US novelist Marilynne Robinson won the Orange Prize for Fiction on Wednesday for Home, the companion piece to her acclaimed Gilead.
Britain’s annual award to the best novel written in English by a woman, worth £30,000 (US$50,000) to the winner, follows a Pulitzer Prize for Gilead, which appeared in 2004.
Home takes the reader back to the town of Gilead and tells the story of Glory, who returns home to nurse her ailing and aging father, Reverend Boughton.
PHOTO: AP
Approaching middle age, she is also nursing the wounds of a failed engagement that makes a lonely, unhappy future all the more likely.
“What an embarrassment that was, being somewhere because there was nowhere else for you to be,” her character reflects. “All those years of work and nothing to show for it.”
She is joined by her brother Jack, a modern-day prodigal son who is back after an absence of 20 years to seek refuge from his troubles.

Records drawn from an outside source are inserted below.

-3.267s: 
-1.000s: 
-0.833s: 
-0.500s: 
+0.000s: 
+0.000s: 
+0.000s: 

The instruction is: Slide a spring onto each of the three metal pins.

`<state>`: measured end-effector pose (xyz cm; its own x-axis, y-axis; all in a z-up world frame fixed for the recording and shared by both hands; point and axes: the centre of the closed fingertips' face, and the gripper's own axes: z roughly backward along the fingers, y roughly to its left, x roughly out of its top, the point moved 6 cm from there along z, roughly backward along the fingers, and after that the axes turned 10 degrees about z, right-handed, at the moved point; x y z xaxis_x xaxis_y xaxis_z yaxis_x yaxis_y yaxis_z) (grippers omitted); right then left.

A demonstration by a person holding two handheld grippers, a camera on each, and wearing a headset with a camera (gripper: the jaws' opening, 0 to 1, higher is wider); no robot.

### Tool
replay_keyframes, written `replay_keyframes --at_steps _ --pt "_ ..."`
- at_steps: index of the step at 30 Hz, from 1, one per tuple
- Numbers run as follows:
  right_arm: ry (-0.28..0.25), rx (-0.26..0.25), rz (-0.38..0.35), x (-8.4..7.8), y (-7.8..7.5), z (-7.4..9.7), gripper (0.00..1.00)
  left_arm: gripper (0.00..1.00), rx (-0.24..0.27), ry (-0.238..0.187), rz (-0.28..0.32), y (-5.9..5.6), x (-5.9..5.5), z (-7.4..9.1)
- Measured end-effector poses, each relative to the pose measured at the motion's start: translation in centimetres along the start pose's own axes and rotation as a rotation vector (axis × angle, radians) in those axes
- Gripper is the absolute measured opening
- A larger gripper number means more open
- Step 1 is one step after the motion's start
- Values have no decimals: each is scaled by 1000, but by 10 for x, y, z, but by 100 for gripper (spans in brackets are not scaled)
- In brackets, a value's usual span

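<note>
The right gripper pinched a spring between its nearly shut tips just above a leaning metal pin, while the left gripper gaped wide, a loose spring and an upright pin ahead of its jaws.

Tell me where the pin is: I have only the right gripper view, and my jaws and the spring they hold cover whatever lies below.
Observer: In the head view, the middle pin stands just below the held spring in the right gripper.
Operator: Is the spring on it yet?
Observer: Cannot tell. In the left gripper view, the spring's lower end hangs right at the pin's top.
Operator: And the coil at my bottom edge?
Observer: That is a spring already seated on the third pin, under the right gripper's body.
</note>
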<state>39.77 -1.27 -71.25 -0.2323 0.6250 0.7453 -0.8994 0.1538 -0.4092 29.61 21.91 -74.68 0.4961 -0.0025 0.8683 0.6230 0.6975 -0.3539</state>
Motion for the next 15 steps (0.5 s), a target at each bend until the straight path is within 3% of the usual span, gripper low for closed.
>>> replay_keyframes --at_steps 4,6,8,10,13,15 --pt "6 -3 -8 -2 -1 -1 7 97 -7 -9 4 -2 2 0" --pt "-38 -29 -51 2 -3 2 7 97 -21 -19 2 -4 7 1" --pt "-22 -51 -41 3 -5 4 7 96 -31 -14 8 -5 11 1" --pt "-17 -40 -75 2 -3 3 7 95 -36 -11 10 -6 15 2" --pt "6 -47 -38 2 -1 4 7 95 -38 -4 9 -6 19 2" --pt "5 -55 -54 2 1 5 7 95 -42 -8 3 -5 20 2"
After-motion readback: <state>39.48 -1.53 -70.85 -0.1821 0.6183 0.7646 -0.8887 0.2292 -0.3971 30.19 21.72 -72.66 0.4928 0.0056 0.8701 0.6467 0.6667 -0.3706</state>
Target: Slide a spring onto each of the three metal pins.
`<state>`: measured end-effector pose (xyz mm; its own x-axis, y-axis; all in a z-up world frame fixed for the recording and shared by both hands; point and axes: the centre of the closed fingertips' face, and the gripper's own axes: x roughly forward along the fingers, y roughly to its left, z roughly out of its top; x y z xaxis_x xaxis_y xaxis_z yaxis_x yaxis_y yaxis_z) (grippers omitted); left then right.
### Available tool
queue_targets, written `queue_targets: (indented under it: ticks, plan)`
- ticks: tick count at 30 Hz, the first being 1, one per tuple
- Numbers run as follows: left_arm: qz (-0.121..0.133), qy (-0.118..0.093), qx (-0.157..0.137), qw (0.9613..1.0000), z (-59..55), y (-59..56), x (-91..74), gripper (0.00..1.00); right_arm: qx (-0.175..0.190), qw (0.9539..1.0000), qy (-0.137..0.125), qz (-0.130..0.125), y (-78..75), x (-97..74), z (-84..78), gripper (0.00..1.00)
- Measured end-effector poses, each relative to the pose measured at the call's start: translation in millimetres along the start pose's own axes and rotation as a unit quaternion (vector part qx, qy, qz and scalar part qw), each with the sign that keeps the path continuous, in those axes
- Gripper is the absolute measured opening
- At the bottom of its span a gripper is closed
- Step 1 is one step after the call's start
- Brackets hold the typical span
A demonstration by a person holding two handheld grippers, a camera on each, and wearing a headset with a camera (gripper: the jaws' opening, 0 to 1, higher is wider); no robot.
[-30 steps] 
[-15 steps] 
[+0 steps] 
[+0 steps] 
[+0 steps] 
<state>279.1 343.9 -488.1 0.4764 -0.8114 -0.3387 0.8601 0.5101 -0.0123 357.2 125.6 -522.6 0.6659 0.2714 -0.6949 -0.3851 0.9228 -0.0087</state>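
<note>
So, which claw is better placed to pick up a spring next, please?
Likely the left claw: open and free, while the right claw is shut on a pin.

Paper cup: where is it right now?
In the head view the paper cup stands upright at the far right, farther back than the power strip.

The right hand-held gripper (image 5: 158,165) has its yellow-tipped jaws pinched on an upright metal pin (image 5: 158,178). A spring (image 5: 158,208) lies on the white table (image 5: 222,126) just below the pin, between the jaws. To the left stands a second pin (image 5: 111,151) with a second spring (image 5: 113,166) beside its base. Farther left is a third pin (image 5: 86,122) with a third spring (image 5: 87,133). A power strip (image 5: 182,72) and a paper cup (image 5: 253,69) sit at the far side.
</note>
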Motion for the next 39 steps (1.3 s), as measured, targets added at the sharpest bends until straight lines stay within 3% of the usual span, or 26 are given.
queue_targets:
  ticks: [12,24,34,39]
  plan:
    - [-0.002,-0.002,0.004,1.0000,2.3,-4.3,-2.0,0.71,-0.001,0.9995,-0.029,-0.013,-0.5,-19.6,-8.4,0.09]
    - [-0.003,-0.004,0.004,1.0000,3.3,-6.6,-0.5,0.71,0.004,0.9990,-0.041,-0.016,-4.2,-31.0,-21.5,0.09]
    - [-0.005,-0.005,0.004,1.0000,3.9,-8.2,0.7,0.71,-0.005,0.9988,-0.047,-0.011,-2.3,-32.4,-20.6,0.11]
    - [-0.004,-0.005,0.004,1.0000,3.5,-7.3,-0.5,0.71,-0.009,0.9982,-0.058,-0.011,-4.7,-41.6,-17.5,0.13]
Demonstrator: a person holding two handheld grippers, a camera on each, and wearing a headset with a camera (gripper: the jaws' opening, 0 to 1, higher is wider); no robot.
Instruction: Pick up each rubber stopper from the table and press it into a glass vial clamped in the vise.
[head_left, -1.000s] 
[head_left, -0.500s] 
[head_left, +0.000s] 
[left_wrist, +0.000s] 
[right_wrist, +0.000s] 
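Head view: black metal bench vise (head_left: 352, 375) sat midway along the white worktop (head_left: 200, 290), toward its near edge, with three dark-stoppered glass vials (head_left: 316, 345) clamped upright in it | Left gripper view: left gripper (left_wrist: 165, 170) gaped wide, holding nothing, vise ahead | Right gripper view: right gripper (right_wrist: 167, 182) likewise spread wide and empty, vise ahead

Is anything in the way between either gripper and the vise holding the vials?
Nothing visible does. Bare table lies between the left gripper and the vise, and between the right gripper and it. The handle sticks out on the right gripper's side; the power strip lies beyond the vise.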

Adored by his father, the reformed alcoholic struggles to understand why anyone could care so much for him.
Fi Glover, broadcaster and chair of the Orange Prize judging panel, called Home “a kind, wise, enriching novel, exquisitely crafted. We were unanimously agreed — it is a profound work of art.”
Home is Robinson’s third novel. Her first, Housekeeping, appeared in 1980 and won her an instant following as well as a Pulitzer Prize nomination.
It was another 24 years before Gilead appeared, earning the author a Pulitzer and the National Book Critics Circle Award, and Home, published last year, has been warmly received by critics, not least for the power of its language.
“Phrases many of us have heard and known since childhood come in her [Robinson’s] hands to have the depth of dark sayings, and her parable of a family’s partial restoration is also a story to trouble your sleep and afflict your conscience,” wrote A.O. Scott in the New York Times.
Robinson was one of three US authors on the Orange shortlist of six.
Ellen Feldman was nominated for Scottsboro, a story set in 1930s Alabama, and Samantha Hunt was shortlisted for The Invention of Everything Else about a Serbian scientist who allowed other inventors to cash in on his ideas.
First-time novelist Samantha Harvey, from Britain, wrote about a man in his 60s with Alzheimer’s disease in The Wilderness, Irish writer Deirdre Madden was shortlisted for Molly Fox’s Birthday and Pakistani/British author Kamila Shamsie was nominated for Burnt Shadows.